Ja, damit ist die Miete gebremst, weil nämlich ständig spekulativ Häuser angekauft werden, dann wissen Sie
ganz genau, dass die Leute rausmodernisiert werden. – Aber gut, Sie haben vielleicht mit der Lebensrealität dieser Menschen nichts zu tun. Ich lade Sie gerne mal ein, kommen Sie mal mit in meinen Wahlkreis, und wir sprechen mit den Betroffenen.
Liebe Kolleginnen und Kollegen! Wir haben heute den Titel in der Aktuellen Stunde „Erneuter Rückgang beim Wohnungsbau. Berlins Mieten bald unbezahlbar? RotRot-Grün und der Regierende Bürgermeister brechen alle Versprechen.“ – Schauen wir uns doch den Titel mal genauer an. Stimmen denn die Behauptungen der CDU?
These 1: Sie sagen, es gibt einen erneuten Rückgang beim Wohnungsbau. Das widerlegen aber bereits die Zahlen des Landesamts für Statistik. Weder das „erneut“ stimmt noch der „Rückgang“. Denn letztes Jahr wurden sogar mehr Wohnungen gebaut als im Jahr zuvor, in dem die CDU noch regiert hat. Für dieses Jahr liegen die Zahlen logischerweise noch nicht ganz vor. Aber was wir sehen, ist: Gesunken sind nur die Baugenehmigungen für Ein- und Zweifamilienhäuser. Das ist aber nicht weiter schlimm, denn nicht jede neu gebaute Wohnung entlastet auch den angeheizten Wohnungsmarkt. Und im Gegenzug sind die Genehmigungen für den Dachgeschossausbau oder andere Verdichtungen sogar gestiegen. Hier wird Wohnraum geschaffen, wo der Druck besonders groß ist.

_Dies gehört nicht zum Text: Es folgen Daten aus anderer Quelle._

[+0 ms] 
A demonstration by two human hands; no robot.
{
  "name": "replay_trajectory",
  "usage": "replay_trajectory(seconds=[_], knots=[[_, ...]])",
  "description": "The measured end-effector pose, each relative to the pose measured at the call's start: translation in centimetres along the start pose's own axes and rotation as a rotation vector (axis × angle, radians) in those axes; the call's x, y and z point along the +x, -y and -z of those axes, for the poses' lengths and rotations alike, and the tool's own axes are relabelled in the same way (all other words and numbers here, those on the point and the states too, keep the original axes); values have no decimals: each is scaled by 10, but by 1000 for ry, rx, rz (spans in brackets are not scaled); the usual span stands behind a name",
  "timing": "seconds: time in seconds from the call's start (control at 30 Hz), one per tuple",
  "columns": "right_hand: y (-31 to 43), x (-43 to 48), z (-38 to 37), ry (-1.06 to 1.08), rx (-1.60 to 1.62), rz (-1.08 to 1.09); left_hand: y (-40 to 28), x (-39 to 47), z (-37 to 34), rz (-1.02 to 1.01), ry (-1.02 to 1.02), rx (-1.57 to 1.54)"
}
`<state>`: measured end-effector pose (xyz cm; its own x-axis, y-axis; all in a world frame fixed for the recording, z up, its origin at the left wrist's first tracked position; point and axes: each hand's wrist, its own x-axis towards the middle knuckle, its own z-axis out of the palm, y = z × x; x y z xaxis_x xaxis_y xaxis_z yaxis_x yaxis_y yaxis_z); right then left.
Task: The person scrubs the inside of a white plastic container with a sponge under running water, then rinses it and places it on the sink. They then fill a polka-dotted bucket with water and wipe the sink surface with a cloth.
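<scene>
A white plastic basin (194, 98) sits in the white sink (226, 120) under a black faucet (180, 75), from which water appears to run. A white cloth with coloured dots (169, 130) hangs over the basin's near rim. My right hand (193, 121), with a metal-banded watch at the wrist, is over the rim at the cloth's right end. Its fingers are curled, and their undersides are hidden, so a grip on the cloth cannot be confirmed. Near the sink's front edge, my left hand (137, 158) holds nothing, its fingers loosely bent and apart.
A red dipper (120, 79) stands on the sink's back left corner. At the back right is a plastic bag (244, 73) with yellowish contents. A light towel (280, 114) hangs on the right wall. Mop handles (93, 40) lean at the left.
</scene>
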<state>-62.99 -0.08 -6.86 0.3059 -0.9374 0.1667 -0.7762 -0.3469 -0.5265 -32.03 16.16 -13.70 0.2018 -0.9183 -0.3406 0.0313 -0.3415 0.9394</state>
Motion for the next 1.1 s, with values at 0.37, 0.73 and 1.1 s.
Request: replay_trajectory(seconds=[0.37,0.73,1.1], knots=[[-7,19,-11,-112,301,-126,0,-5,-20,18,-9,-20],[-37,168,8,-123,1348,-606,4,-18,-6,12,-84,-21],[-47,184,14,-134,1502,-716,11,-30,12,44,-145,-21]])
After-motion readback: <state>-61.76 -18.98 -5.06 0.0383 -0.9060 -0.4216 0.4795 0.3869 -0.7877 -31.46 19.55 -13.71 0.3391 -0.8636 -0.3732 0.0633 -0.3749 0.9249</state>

Ich bin sehr gespannt, wie das Ergebnis des ganzen Jahres 2018 aussehen wird, aber abgerechnet und bewertet wird erst nach Ablauf des Jahres. Wer das vor dem Kassensturz versucht, verlässt den Pfad der seriösen Politik oder, noch schlimmer, ist unehrlich. Und wenn Sie uns dann nach der Endabrechnung kritisieren wollen, Herr Gräff, dann bleiben Sie bitte bei den Fakten. Ich empfehle Ihnen einen Blick in die Statistik.
Wer über Neubau redet, der muss auch den Bauüberhang in unserer Stadt kritisieren. Die Lücke zwischen den Baugenehmigungen und den tatsächlich gebauten Wohnungen wird immer größer. Es gibt 60 000 Wohnungen in
dieser Stadt, die nur auf dem Papier stehen, real aber nie gebaut wurden; der allergrößte Teil davon übrigens nicht von den landeseigenen Wohnungsunternehmen, sondern von privaten Bauherren. Das ist ein Skandal, denn das stinkt nach Spekulation.